Exercise goal:
Those lines of the data that hold the word "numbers" are to be copied out.

Source data:
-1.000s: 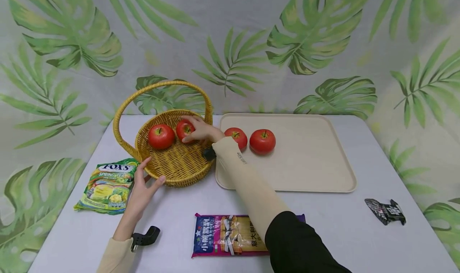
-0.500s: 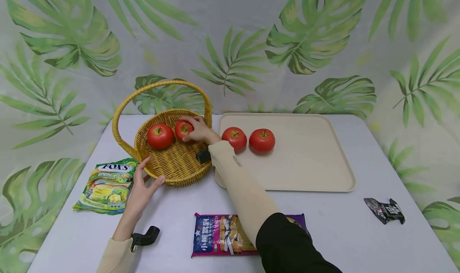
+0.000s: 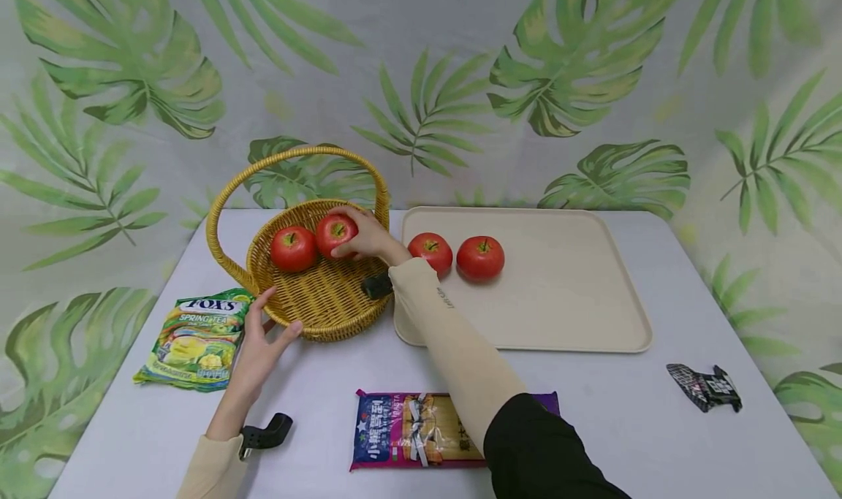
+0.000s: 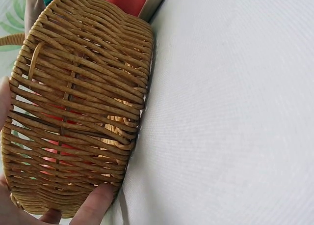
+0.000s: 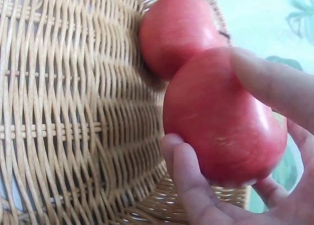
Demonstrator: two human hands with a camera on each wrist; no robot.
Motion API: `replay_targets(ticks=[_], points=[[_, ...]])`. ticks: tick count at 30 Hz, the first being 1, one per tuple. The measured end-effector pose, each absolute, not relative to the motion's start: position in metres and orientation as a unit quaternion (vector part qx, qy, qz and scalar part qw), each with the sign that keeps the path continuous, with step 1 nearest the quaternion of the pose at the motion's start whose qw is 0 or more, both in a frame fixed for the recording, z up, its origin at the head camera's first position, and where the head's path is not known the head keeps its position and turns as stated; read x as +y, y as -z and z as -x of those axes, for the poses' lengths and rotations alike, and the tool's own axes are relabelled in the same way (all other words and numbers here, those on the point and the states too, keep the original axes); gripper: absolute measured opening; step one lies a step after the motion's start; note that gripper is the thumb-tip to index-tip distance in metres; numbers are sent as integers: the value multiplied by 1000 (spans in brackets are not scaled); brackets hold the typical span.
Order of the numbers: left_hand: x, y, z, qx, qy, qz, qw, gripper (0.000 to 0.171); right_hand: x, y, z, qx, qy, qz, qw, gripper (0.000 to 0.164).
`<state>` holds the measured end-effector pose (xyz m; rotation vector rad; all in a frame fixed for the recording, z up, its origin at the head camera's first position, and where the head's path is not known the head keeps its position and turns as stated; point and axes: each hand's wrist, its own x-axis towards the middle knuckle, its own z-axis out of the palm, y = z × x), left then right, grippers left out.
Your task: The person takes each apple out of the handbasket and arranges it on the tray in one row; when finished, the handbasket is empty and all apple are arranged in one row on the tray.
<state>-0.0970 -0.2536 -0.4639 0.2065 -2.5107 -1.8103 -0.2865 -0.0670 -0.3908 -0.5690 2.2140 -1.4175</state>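
In the head view my right hand (image 3: 365, 236) grips a red apple (image 3: 336, 234) inside a yellow wicker basket (image 3: 329, 298), toward its back right. Up close in the right wrist view, thumb and fingers curl around that apple (image 5: 221, 122), which overlaps a second apple (image 5: 179, 31) in the view. That second apple (image 3: 293, 249) sits in the basket on the left. My left hand (image 3: 259, 349) is spread against the basket's front left side. Its fingers (image 4: 95, 203) touch the woven outer wall (image 4: 78, 112) in the left wrist view.
A beige tray (image 3: 559, 294) stands right of the basket, bearing two more apples (image 3: 481, 258) at its left. A green candy bag (image 3: 197, 342) lies left of the basket. In front lies a pasta packet (image 3: 411, 429), partly under the right arm; a small black wrapper (image 3: 707, 387) is far right.
The right hand has raised its apple slightly and turned it a little, bringing it nearer the other apple in the basket. The left hand and the basket stay put.
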Motion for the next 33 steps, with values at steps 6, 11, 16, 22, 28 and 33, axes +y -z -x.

Answer box:
Motion API: `replay_targets(ticks=[_], points=[[_, ...]])`. ticks: tick count at 30 Hz, the first being 1, one per tuple. The measured end-effector pose, each absolute, not relative to the motion's start: position in metres and orientation as a unit quaternion (vector part qx, qy, qz and scalar part qw), each with the sign that keeps the path continuous, with step 1 nearest the quaternion of the pose at the motion's start whose qw is 0 or more, both in a frame fixed for the recording, z up, its origin at the head camera's first position, and where the head's path is not known the head keeps its position and turns as stated; read x as +y, y as -z and z as -x of those axes, for the poses' lengths and rotations alike, and the tool's own axes are relabelled in the same way (all other words and numbers here, those on the point and the states too, keep the original axes); gripper: absolute measured opening; step one lies a step after the motion's start; note that gripper is the thumb-tip to index-tip distance in metres; numbers are sent as integers: the value multiplied by 1000 (spans in brackets are not scaled); brackets hold the typical span.
Order of the numbers: left_hand: x, y, z, qx, qy, qz, qw, gripper (0.000 to 0.171); right_hand: x, y, z, qx, qy, qz, qw, gripper (0.000 to 0.164).

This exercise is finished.